▶ _Task instructions_
Read through the data, and wherever a line holds the word "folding", write that line out.

▶ _Provided information_

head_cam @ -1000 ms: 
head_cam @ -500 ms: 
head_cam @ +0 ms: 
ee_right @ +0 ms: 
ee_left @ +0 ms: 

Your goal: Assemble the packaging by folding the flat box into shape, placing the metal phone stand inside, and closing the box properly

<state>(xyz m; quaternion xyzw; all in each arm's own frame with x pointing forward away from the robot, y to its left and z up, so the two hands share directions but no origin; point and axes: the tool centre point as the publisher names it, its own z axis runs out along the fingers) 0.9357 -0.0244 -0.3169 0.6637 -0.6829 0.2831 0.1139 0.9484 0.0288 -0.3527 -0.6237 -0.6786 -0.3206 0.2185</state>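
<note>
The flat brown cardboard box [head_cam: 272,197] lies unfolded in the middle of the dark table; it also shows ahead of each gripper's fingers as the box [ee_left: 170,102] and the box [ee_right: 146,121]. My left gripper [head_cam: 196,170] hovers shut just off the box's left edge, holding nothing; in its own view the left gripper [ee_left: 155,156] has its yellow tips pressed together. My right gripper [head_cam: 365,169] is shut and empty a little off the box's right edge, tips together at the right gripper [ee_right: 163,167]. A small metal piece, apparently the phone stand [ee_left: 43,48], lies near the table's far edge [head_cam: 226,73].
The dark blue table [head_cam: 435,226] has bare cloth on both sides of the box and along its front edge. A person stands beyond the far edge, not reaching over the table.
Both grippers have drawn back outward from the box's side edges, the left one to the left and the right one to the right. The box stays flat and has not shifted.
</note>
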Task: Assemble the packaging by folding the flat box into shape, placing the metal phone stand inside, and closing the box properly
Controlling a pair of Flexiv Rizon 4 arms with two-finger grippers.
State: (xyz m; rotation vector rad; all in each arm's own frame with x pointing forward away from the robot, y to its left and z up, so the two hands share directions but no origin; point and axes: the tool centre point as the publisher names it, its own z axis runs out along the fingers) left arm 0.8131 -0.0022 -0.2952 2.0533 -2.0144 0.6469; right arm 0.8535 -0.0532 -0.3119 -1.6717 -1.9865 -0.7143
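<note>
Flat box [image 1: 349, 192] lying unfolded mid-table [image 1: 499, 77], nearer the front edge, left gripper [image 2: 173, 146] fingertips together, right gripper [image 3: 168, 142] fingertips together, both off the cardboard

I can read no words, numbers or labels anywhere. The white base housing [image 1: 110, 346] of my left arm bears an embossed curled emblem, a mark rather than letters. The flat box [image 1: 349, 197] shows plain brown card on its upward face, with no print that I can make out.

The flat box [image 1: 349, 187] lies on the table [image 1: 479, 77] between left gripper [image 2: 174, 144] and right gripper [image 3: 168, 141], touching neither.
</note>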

▶ _Response area_
Your goal: Assemble the packaging by folding the flat box into shape, placing the metal phone stand inside, and closing the box properly
Task: Assemble the packaging by folding the flat box into shape, placing the metal phone stand inside, and closing the box properly

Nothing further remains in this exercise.